Anesthetics are variable in patients with obstructive jaundice. The minimum alveolar concentration awake of desflurane is reduced in patients with obstructive jaundice, while it has no effect on pharmacodynamics and pharmacokinetics of propofol. In this study, we investigated the influence of obstructive jaundice on the pharmacodynamics and blood concentration of rocuronium.
Methods
Included in this study were 26 control patients and 27 patients with obstructive jaundice. Neuromuscular block of rocuronium was monitored by acceleromyography. Onset time, spontaneous recovery of the height of twitch first (T1) to 25% of the final T1 value (Duration 25%, Dur 25%), recovery index (RI), and spontaneous recovery of train-of-four (TOF) ratios to 70% were measured. The plasma rocuronium concentrations were determined by high performance liquid chromatography using berberine as an internal standard.
Results
There was no significant difference in onset time between the two groups. The Dur 25%, the recovery index and the time of recovery of the TOF ratios to 70% were all prolonged in the obstructive jaundice group compared with the control group. The plasma concentration of rocuronium at 60, 90 and 120 min after bolus administration was significantly higher in the obstructive jaundice group.
Conclusions
The neuromuscular blockade by rocuronium is prolonged in obstructive jaundice patients, and therefore precautions should be taken in case of postoperative residual neuromuscular block. The possible reason is impedance of rocuronium excretion due to biliary obstruction and increased plasma unbound rocuronium because of free bilirubin competing with it for albumin binding.
Citation: Wang Z-M, Zhang P, Lin M-J, Tan B, Qiu H-B, Yu W-F (2013) Influence of Obstructive Jaundice on Pharmacodynamics of Rocuronium. PLoS ONE 8(10): e78052. https://doi.org/10.1371/journal.pone.0078052
Editor: Ferruccio Bonino, University of Pisa, Italy
Received: June 13, 2013; Accepted: September 9, 2013; Published: October 16, 2013
Copyright: © 2013 Wang et al. This is an open-access article distributed under the terms of the Creative Commons Attribution License, which permits unrestricted use, distribution, and reproduction in any medium, provided the original author and source are credited.
Funding: This work was supported by the National Natural Science Foundation of China (81100312); the Innovation Program of Shanghai Municipal Education Committee (12ZZ081); and the Science Program of Fujian Provincal Education Office (JB11053). The funders had no role in study design, data collection and analysis, decision to publish, or preparation of the manuscript.
Competing interests: The authors have declared that no competing interests exist.
Introduction
Obstructive jaundice (OJ) is a condition of bile and bile component retention due to extrahepatic or intrahepatic bile duct obstruction. Extrahepatic cholestasis means obstruction of large bile ducts outside the liver due to the formation of gallstones, cyst or malignant tumors [1]. Anesthetics are variable in OJ patients. It was found in our previous work that the minimum alveolar concentration awake of desflurane was reduced in OJ patients compared with nonjaundice controls [2], while other studies demonstrated obstructive jaundice had no effect on pharmacodynamics and pharmacokinetics of propofol [3,4].

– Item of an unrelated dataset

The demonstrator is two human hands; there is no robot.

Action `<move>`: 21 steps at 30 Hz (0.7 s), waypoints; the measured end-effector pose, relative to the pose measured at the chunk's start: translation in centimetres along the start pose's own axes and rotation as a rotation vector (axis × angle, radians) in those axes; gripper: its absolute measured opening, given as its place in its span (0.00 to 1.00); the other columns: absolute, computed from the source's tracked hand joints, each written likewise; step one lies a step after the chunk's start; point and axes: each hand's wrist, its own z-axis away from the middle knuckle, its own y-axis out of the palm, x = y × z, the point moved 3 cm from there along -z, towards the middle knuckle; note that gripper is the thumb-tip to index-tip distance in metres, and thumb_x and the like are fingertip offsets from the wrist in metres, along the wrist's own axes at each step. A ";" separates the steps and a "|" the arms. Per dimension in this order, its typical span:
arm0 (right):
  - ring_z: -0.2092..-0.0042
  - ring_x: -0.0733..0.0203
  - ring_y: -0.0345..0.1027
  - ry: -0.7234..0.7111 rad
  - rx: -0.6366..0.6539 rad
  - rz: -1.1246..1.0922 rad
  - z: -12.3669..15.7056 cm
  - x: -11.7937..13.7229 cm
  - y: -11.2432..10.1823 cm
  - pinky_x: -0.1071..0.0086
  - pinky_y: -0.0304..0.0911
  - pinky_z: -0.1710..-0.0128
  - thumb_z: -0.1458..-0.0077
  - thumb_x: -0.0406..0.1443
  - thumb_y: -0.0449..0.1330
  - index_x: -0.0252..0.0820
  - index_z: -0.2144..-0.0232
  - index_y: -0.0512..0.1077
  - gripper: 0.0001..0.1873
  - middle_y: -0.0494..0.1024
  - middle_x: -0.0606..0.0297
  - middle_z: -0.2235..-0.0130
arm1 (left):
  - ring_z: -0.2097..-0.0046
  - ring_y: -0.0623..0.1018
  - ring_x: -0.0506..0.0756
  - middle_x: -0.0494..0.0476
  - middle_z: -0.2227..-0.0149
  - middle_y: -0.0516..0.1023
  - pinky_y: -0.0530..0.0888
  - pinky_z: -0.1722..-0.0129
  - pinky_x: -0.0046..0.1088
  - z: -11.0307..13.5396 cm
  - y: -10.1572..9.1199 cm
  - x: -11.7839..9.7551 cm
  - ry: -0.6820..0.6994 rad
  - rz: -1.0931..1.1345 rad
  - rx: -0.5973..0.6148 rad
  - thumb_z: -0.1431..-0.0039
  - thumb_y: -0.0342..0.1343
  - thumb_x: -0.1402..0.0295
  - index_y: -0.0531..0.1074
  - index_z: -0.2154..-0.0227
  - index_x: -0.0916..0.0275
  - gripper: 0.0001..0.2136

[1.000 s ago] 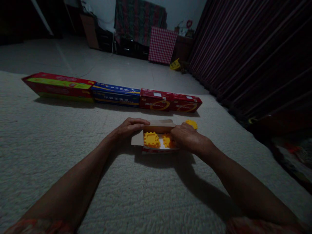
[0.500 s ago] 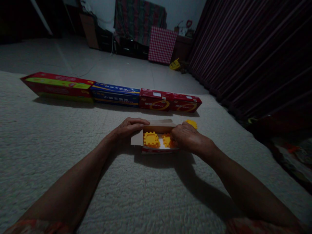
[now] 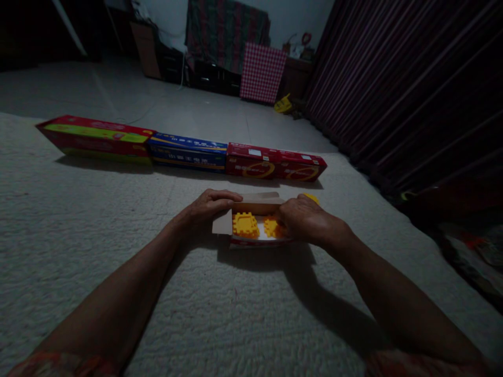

Rocuronium bromide, an aminosteroid non-depolarizing neuromuscular blocking agent, is widely used for clinical anesthesia because of its short onset time and intermediate duration of action [5]. It’s reported that hepatic uptake and biliary excretion were the main mechanisms for its metabolism [6]. It is accepted that drug pharmacodynamics and pharmacokinetics undergo changes in hepatic and renal disease states [7-11]. However limited data are available on the influence of OJ on pharmacodynamics and the blood concentration of rocuronium.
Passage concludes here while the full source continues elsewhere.